A política de ingerência generalizada revelada pelas denúncias do WikiLeaks – sobre documentos controversos da política internacional – e do ex-técnico da Agência Nacional de Segurança dos EUA (NSA, na sigla em inglês), Edward Snowden, puseram em foco as suspeitas que o mundo já tinha sobre a espionagem disseminada e a interferência secreta nas sociedades e na condução da política por parte dos serviços de inteligência norte-americanos.

Felizmente, o avanço progressista no cenário internacional tem projetado novamente, e com mais intensidade, um debate que precisa ser efetivado: o da reforma, reestruturação e implementação real do sistema das Nações Unidas. Na sua Assembleia Geral, em setembro, os discursos de inúmeros líderes que ganham cada vez mais notoriedade – como a própria presidenta Dilma Roussef, que ressaltou: "o abandono do multilateralismo é prelúdio de guerras" –, basearam-se nesta prioridade, ao mesmo tempo em que condenaram veementemente a arrogância estadunidense – plasmada inclusive no discurso de Obama, na mesma ocasião – e a violação não apenas das boas relações e da privacidade dos líderes espionados, mas também os direitos civis de praticamente toda a população mundial.
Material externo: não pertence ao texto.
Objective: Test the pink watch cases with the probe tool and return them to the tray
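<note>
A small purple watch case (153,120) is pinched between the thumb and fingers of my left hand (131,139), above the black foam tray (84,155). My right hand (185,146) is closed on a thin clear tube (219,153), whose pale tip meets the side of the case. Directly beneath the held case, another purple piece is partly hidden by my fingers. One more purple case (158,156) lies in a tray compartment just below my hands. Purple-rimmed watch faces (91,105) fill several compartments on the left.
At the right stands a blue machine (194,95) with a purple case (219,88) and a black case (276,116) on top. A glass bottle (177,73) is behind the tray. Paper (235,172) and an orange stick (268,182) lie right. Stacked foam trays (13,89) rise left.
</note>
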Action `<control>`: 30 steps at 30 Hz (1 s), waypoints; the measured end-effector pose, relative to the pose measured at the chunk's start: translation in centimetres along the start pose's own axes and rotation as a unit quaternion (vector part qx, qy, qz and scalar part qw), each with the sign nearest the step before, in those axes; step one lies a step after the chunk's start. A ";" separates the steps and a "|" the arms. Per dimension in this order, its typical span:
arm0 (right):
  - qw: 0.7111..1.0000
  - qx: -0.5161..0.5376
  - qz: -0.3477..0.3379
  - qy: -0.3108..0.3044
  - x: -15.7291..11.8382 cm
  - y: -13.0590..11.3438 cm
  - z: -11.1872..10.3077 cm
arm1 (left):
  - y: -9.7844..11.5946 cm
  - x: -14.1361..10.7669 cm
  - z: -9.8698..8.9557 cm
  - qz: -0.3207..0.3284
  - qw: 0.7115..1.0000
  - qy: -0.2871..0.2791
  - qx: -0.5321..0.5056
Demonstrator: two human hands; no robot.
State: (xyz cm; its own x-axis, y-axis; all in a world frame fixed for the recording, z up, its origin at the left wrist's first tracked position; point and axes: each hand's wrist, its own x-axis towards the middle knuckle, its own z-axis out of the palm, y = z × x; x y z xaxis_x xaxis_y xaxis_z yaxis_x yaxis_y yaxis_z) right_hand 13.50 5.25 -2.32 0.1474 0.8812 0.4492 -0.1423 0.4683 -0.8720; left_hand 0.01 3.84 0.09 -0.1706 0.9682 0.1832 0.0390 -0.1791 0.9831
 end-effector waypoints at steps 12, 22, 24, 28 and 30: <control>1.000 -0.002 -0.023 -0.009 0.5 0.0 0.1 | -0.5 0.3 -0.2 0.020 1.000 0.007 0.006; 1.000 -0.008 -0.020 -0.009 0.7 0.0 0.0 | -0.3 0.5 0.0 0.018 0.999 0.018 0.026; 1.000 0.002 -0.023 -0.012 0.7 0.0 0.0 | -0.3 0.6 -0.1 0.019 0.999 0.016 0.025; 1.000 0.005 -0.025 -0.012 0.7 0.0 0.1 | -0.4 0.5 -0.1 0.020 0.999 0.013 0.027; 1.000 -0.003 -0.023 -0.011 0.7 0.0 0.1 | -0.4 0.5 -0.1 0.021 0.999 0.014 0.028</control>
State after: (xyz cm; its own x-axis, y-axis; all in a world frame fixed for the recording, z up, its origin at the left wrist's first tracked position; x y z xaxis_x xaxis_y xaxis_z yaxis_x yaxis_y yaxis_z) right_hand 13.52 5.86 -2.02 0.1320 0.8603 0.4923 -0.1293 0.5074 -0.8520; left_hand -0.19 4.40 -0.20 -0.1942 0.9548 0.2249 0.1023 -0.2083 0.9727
Assim, a reforma é avançada para que uma organização internacional de tamanha dimensão tenha um papel verdadeiramente representativo de uma nova era, que promova a paz e a cooperação com maior eficiência e que institucionalize, de uma vez por todas, o direito internacional e a igualdade entre as nações, contra um sistema de dominação, novamente, de uns sobre os outros.